→ Task requirements:
Each record below should be returned word for word, with no pictures included.

(Data entries)
————

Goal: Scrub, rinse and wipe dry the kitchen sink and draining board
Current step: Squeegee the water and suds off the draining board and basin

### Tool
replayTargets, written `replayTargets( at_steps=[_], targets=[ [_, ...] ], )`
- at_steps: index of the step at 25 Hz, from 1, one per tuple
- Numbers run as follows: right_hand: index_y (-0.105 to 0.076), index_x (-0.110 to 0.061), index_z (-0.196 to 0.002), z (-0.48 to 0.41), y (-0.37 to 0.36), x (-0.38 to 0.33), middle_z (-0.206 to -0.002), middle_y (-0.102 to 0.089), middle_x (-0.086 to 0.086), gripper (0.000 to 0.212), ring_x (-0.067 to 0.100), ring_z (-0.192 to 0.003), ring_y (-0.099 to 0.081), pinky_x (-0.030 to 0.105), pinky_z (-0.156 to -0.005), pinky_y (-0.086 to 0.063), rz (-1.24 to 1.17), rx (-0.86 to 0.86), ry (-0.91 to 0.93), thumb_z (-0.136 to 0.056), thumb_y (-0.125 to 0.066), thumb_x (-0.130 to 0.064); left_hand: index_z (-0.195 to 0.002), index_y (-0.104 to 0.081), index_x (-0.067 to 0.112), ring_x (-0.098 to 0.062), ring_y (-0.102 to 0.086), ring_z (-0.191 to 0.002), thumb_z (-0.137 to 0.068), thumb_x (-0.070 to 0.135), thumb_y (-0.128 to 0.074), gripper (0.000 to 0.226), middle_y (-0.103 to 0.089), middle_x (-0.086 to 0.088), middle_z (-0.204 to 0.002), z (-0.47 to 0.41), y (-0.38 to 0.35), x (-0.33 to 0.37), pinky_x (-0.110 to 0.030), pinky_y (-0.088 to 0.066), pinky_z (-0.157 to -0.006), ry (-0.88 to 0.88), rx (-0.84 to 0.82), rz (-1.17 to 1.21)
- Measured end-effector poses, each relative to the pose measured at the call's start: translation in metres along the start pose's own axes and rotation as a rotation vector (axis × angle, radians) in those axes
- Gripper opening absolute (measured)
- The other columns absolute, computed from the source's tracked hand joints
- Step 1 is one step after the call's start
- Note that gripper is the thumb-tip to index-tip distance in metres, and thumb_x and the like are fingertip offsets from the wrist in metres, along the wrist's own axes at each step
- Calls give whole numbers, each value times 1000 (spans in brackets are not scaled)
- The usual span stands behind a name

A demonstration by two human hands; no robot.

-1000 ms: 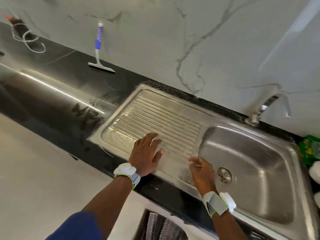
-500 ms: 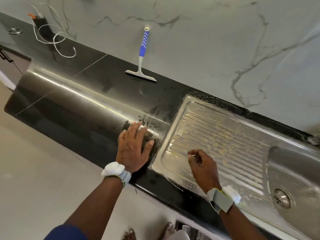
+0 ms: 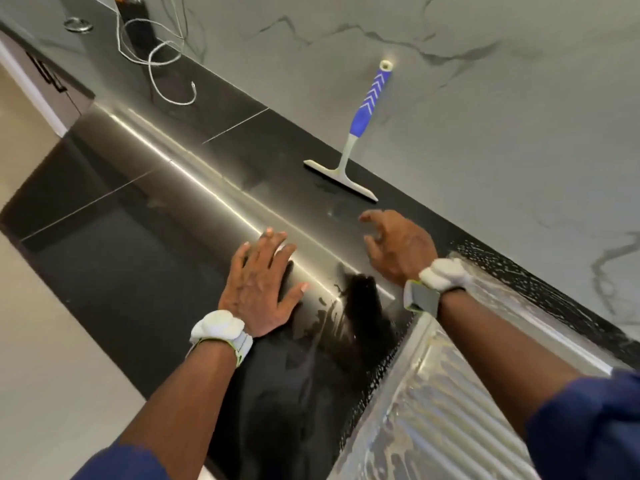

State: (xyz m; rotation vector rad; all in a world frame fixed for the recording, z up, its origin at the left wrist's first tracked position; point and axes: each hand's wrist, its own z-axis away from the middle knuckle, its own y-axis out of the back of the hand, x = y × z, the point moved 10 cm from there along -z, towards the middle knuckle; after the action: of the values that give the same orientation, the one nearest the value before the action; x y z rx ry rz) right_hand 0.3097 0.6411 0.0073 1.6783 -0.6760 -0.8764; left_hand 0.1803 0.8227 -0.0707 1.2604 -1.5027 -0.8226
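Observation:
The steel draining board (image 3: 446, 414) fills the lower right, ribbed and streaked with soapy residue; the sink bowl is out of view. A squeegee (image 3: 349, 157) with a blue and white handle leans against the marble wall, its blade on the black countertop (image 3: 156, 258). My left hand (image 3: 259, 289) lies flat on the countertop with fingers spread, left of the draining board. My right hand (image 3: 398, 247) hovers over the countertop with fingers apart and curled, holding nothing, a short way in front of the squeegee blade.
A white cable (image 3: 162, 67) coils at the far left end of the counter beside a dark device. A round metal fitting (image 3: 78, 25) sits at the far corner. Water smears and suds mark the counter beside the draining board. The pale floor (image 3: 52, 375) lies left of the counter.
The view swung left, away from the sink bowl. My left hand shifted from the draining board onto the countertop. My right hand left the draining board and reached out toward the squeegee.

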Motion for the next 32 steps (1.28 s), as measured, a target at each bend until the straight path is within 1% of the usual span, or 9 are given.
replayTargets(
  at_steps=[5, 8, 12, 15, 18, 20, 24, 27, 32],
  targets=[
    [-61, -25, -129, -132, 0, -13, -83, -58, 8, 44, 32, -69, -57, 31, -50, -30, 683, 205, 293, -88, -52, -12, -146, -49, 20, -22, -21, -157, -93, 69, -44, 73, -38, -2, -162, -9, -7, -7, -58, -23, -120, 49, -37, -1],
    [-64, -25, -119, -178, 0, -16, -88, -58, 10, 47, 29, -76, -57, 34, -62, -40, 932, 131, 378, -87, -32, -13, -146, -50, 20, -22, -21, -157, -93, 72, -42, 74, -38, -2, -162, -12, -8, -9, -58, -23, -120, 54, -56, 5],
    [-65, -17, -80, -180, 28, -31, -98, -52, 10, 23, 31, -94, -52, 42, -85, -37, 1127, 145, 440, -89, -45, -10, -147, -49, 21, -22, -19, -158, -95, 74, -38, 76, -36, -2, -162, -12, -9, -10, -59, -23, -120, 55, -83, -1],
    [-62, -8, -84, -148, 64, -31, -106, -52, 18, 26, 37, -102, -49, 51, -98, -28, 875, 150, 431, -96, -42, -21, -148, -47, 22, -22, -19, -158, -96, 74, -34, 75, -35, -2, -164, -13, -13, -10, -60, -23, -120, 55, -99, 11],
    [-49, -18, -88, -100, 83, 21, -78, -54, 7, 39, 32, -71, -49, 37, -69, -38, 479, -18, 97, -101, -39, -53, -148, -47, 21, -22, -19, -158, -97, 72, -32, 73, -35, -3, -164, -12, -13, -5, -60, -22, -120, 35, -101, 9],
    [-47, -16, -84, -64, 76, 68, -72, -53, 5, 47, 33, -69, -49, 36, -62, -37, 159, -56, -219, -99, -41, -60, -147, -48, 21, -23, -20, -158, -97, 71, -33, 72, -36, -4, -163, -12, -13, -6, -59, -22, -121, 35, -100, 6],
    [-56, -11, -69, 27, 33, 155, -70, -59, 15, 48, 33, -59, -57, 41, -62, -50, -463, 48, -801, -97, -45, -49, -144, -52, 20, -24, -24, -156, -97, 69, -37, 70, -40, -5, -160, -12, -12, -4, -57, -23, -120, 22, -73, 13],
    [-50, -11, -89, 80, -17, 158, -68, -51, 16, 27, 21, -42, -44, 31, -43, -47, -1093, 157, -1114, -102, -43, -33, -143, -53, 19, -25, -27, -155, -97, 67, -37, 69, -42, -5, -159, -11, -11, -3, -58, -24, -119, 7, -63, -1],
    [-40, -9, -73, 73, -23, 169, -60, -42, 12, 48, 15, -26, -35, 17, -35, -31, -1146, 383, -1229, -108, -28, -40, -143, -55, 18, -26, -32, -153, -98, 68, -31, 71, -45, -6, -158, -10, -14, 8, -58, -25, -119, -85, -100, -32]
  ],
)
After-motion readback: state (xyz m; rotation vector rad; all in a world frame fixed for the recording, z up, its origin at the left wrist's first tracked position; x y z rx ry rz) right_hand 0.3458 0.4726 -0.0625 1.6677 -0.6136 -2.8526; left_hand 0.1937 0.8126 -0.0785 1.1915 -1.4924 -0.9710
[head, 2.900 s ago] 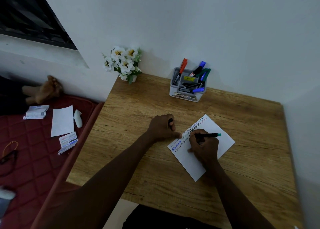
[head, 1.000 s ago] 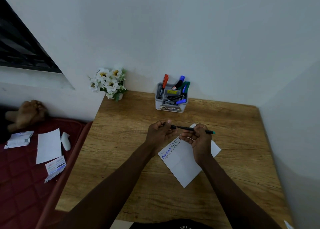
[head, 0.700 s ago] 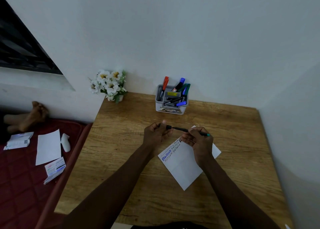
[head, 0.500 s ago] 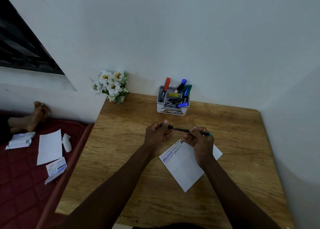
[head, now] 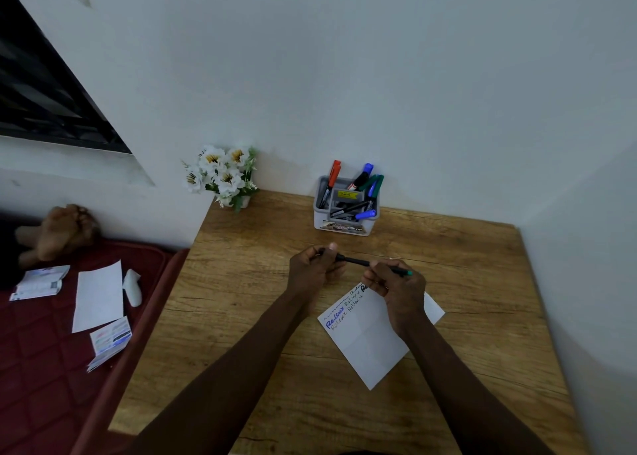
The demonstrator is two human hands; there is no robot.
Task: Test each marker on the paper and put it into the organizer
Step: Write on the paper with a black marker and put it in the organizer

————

→ Response area:
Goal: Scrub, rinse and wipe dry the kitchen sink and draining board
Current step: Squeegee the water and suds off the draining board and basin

### Tool
replayTargets, written `replayTargets( at_steps=[_], targets=[ [_, ...] ], )`
- at_steps: index of the step at 25 Hz, from 1, one per tuple
- Numbers run as follows: right_hand: index_y (-0.105 to 0.076), index_x (-0.110 to 0.061), index_z (-0.196 to 0.002), z (-0.48 to 0.41), y (-0.37 to 0.36), x (-0.38 to 0.33), middle_z (-0.206 to -0.002), middle_y (-0.102 to 0.089), middle_x (-0.086 to 0.086), gripper (0.000 to 0.212), ring_x (-0.067 to 0.100), ring_z (-0.192 to 0.003), ring_y (-0.099 to 0.081), pinky_x (-0.030 to 0.105), pinky_z (-0.156 to -0.005), pinky_y (-0.086 to 0.063), rz (-1.24 to 1.17), rx (-0.86 to 0.86), ry (-0.91 to 0.93), thumb_z (-0.136 to 0.056), thumb_y (-0.125 to 0.066), thumb_x (-0.130 to 0.064); left_hand: index_z (-0.195 to 0.002), index_y (-0.104 to 0.081), index_x (-0.067 to 0.112), ring_x (-0.098 to 0.062), ring_y (-0.102 to 0.086), ring_z (-0.191 to 0.002), thumb_z (-0.137 to 0.068), thumb_x (-0.070 to 0.135), thumb_y (-0.128 to 0.074), gripper (0.000 to 0.226), middle_y (-0.103 to 0.089), middle_x (-0.086 to 0.088), middle_z (-0.204 to 0.002), z (-0.47 to 0.41), y (-0.38 to 0.35), x (-0.33 to 0.37), pinky_x (-0.110 to 0.030), pinky_y (-0.088 to 0.066), pinky_z (-0.157 to -0.006), ry (-0.88 to 0.88), rx (-0.84 to 0.82), rz (-1.17 to 1.21)
- Measured end-effector poses, each relative to the pose measured at the call's start: translation in metres along the start pose's own axes and rotation as a rotation vector (axis × angle, radians) in those axes
- Gripper opening absolute (measured)
- The other columns absolute, computed from the source's tracked hand joints
- Step 1 is one step after the call's start
- Note that gripper is the thumb-tip to index-tip distance in metres, and thumb_x and the like are fingertip offsets from the wrist in metres, along the wrist's own axes at each step
- Calls give whole numbers, each value times 1000 (spans in brackets are not scaled)
- The usual span stands behind a name

A demonstration by two human hands; no robot.

-1000 ms: 
-500 ms: 
+0 ms: 

State: (xyz m; rotation vector rad; all in a world frame fixed for the recording, z up, its origin at the left wrist's first tracked position; point and axes: each hand's wrist, its own z-axis away from the middle knuckle, its own y-axis out of the back of the hand, x = y × z, the point moved 10 cm from there along -z, towards the middle knuckle; after the action: of the values that give the same orientation, the one nearest the value before the action; x y z rx ry rz) right_hand 0.3097 0.6411 0.0073 1.6783 -0.6760 -0.8764; left_hand 0.1803 0.8227 -0.0707 1.2604 -1.5027 -0.8226
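Observation:
The steel draining board (image 3: 446, 414) fills the lower right, ribbed and streaked with soapy residue; the sink bowl is out of view. A squeegee (image 3: 349, 157) with a blue and white handle leans against the marble wall, its blade on the black countertop (image 3: 156, 258). My left hand (image 3: 259, 289) lies flat on the countertop with fingers spread, left of the draining board. My right hand (image 3: 398, 247) hovers over the countertop with fingers apart and curled, holding nothing, a short way in front of the squeegee blade.
A white cable (image 3: 162, 67) coils at the far left end of the counter beside a dark device. A round metal fitting (image 3: 78, 25) sits at the far corner. Water smears and suds mark the counter beside the draining board. The pale floor (image 3: 52, 375) lies left of the counter.
The view swung left, away from the sink bowl. My left hand shifted from the draining board onto the countertop. My right hand left the draining board and reached out toward the squeegee.
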
Motion for the next 32 steps (1.28 s), as measured, a target at each bend until the straight path is within 1% of the usual span, or 9 are given.
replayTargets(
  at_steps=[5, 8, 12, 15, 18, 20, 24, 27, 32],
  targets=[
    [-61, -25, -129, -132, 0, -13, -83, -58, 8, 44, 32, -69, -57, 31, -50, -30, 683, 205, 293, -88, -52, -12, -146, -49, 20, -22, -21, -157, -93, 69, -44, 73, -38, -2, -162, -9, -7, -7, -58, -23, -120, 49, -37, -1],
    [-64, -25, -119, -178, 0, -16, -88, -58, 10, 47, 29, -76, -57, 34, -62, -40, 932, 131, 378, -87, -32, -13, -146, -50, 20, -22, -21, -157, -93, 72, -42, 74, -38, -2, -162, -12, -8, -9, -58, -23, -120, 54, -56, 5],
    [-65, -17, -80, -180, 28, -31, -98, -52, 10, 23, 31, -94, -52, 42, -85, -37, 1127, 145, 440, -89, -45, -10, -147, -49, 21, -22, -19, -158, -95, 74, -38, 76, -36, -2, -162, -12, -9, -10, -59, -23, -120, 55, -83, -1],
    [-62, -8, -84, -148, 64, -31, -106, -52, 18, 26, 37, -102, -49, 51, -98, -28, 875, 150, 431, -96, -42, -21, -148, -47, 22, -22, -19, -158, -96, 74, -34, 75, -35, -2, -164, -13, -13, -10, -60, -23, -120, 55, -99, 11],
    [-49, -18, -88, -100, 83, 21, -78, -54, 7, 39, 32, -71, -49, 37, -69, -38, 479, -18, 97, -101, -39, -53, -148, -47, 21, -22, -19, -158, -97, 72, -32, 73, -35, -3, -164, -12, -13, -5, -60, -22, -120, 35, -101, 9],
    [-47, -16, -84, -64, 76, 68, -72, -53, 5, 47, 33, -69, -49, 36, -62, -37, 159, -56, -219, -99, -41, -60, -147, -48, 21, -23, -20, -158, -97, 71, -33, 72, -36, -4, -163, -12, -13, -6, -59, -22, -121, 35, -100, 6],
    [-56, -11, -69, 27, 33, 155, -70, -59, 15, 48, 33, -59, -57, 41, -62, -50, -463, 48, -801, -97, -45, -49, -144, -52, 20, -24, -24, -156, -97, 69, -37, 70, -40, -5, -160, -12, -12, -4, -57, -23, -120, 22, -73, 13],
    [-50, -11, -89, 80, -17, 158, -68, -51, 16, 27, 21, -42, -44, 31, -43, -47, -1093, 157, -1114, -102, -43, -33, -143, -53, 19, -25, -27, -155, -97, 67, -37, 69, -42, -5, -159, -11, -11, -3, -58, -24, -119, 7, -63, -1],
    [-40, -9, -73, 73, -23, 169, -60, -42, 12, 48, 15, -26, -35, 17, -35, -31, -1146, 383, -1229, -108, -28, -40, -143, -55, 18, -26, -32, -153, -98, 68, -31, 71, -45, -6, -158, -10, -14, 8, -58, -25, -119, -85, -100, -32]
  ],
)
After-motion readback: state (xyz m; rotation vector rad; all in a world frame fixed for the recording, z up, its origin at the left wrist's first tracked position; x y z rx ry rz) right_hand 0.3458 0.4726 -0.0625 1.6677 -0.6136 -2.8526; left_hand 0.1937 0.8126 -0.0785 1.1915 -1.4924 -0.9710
[head, 2.900 s ago] 
[head, 1.000 s ago] 
[head, 0.700 s ago] 
[head, 0.500 s ago] 
[head, now] 
The demonstrator is two human hands; there is no robot.
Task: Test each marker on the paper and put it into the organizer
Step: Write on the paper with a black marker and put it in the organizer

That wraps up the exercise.